The trick is that it is opposite to a hallway wall, so unless you get down to it’s level, you can’t directly see into it :stuck_out_tongue_winking_eye:

Oh boy, well it took a lot of testing. It comes down to the thickness and density of the chipboard, and I found that multiple passes with different settings works the best. For example, I have two thicknesses of chipboard both labeled medium thickness, but my larger stuff is thinner by about .015", not as dense as the other stuff, and creates a decent flame when cut with the same settings I would use for the smaller boards.

That flame is what I was having trouble with, as it was burning the photo itself. I could get through in one pass, but it required more power, so I thought I could tweak the speed, but then it wouldn’t cut through if it went fast enough not to burn anything. If I used the full power of the laser, even if I found the right speed, the photo itself cracked from the stress That’s when I realized that if I kept the speed high, but divided the power into multiple passes, then I had better luck. So the first pass creates a channel, whereas the second one is the fine cut.

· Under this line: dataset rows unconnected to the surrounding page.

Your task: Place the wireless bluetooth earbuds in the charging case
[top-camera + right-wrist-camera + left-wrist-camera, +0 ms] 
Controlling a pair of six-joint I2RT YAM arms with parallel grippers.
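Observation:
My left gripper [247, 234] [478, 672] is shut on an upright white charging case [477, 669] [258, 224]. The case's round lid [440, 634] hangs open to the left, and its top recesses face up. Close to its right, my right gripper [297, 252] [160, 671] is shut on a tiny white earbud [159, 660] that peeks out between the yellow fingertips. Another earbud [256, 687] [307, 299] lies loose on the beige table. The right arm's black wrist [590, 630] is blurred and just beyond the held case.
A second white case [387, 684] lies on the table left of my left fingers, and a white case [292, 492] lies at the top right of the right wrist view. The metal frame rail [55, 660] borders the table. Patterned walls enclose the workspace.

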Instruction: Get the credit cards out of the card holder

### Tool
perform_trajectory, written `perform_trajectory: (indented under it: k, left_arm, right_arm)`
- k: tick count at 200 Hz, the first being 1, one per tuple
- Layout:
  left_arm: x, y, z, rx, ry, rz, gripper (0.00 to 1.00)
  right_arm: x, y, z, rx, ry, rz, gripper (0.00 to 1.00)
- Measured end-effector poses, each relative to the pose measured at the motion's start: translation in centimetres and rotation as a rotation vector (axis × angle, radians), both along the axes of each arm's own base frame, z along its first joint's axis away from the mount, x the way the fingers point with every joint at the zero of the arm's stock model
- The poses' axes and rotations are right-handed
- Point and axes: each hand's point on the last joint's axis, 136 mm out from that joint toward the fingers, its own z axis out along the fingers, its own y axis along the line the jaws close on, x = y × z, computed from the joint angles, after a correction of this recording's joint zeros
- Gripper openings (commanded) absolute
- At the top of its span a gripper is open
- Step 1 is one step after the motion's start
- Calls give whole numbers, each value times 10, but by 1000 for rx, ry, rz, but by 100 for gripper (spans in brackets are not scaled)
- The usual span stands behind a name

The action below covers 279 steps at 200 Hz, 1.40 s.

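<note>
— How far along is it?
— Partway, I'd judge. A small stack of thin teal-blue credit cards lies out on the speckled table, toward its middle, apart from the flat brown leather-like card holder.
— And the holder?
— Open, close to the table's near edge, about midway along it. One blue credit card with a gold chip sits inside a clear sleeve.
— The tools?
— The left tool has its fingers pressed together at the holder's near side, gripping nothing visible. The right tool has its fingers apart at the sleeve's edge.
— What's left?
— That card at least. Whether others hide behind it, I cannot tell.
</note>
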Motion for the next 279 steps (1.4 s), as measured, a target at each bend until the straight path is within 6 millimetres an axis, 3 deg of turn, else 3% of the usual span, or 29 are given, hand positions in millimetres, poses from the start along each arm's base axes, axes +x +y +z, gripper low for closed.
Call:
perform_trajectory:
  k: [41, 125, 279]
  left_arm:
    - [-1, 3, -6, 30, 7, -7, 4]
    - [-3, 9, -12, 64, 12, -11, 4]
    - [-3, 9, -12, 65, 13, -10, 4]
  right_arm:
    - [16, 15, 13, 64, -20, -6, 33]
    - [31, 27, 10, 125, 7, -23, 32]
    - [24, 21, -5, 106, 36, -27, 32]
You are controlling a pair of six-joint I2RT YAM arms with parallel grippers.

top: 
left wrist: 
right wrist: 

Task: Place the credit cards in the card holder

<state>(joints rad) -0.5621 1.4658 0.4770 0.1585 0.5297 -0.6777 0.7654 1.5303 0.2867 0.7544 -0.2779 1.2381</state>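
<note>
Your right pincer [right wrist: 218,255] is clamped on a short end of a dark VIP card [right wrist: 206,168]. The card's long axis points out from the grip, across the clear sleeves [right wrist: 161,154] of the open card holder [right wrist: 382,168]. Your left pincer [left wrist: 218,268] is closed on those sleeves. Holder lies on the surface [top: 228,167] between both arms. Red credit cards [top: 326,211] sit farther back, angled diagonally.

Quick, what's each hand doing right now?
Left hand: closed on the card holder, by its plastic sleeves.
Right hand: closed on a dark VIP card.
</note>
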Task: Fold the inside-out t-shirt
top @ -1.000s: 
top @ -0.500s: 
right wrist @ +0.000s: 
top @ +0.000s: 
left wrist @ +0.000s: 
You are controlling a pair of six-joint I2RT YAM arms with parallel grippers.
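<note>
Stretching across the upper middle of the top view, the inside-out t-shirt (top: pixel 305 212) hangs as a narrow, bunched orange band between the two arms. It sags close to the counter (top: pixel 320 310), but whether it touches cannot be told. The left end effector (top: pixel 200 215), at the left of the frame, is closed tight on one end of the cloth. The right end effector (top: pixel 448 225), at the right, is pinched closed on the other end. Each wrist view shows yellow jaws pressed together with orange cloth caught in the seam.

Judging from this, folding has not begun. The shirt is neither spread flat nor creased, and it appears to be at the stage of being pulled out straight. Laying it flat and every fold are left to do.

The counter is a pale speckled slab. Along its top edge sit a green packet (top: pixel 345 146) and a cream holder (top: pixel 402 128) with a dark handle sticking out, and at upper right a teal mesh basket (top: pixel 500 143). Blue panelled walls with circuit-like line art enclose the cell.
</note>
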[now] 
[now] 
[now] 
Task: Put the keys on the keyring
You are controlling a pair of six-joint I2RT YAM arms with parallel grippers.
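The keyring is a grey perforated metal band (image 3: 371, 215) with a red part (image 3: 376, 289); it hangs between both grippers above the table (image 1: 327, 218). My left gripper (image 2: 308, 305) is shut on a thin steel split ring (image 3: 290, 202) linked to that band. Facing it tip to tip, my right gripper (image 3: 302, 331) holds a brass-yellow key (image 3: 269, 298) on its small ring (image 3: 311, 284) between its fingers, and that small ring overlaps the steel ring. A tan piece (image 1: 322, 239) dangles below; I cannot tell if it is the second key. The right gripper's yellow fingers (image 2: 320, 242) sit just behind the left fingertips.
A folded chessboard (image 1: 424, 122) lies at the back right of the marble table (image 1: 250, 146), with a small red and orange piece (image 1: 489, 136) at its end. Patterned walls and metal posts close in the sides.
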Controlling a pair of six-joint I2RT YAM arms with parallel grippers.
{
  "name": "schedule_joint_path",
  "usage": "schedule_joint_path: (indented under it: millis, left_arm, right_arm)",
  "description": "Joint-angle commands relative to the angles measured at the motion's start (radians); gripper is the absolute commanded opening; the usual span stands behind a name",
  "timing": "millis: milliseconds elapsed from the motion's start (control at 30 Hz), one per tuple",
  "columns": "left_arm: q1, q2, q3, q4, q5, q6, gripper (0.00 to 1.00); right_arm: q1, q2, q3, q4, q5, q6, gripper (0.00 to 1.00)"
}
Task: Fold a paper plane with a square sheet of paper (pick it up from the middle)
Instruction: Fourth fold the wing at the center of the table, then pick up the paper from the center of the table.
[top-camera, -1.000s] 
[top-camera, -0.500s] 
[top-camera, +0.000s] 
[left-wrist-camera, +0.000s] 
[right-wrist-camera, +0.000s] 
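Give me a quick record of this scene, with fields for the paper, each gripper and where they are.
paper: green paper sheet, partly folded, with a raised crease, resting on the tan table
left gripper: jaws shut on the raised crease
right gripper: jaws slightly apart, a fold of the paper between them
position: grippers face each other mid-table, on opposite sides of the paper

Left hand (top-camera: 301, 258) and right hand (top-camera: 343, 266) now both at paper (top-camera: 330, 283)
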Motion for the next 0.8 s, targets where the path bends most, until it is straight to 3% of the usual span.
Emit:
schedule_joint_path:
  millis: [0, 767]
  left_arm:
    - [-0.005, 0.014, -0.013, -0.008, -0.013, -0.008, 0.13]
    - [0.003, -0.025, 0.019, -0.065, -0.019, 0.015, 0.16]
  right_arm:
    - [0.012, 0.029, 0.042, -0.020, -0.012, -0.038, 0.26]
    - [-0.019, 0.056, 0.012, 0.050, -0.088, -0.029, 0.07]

The puzzle of my friend leaning against a pillar actually took 3 passes, so I still need to mess with my settings a little bit more, because the thickness of the chipboard isn’t uniform. The laser was glad to cut through sections of the board, but others were still connected. The third pass left soot which smeared, so I’d rather not use the third pass if I don’t have to, it just comes down to the board. This highlights the importance of making sure not to move anything when seeing if it cut through
Jigs work wonderfully for that purpose, but I need more testing for those as well because it was creating a heat pocket in the top corner and burning the worst there, probably due to me leaving about an eighth of an inch between the outside cut and the jig, so I’ve used mine for placement, but then removed it before the cuts.

To go a little more in depth about thickness and density of the boards, my theory is that the thicker, denser stuff, absorbs more of the heat of the laser, distributing it rather than creating a hot spot. I’m able to use one pass on those with minimal smoke damage, but it’s been the larger puzzles that people have wanted, guess that just means I’ll have to keep testing until I find perfection :sob:

Regardless, I still get a small amount of residue on the photo on both, which is only a real problem when I’m working with whites; the darker photos tend to hide the crimes a little better. I also need to test a couple of different cleaning techniques to see what works the best.


Hah. This wife would say that if we can get a fancy laser and printer, we can get a piece of furniture to put them on! I do appreciate the ingenuity, though.

I do have to question if it’s actually less work to prime/spray paint and glue in supports vs. just cutting it up…


Shhh, I don’t want to think about any of those things you said :rofl: Both of those things occurred to me, but in looking at replacements and remembering that we are now earning a lot less income than before, the box shelf seemed great! Part of the reason I married my wife is her simplistic view on things - it’s usually me that wants the nice new stuff - evidenced by the fact that I bought a fancy laser and printer haha.

The paint was more fun, and I was able to get rid of paint that I’ve had for far too long :grin:


The fact that you and your wife are on the same page is all that matters! And trust me, I get the budget. We lived a long time with temporary furniture and we are slowly phasing it out. When I hit 40, I started to draw the line!


Back in our Air Force days when at times we spent months in temporary housing with most of our belongings in storage somewhere, I made a lot of furniture from cardboard moving boxes. :slight_smile:


I had similar issues that I needed a raised platform I could move about. Long ago with a table mill, a friend had cut out big circles and I got the scraps that was several foam PVC circles so I backed the box with a number of folded cardboard pieces to add extra strength and was even able to move the box with the Glowforge from that door to the middle of the house where it lives It also is used for various tabletop tools to use as and where needed.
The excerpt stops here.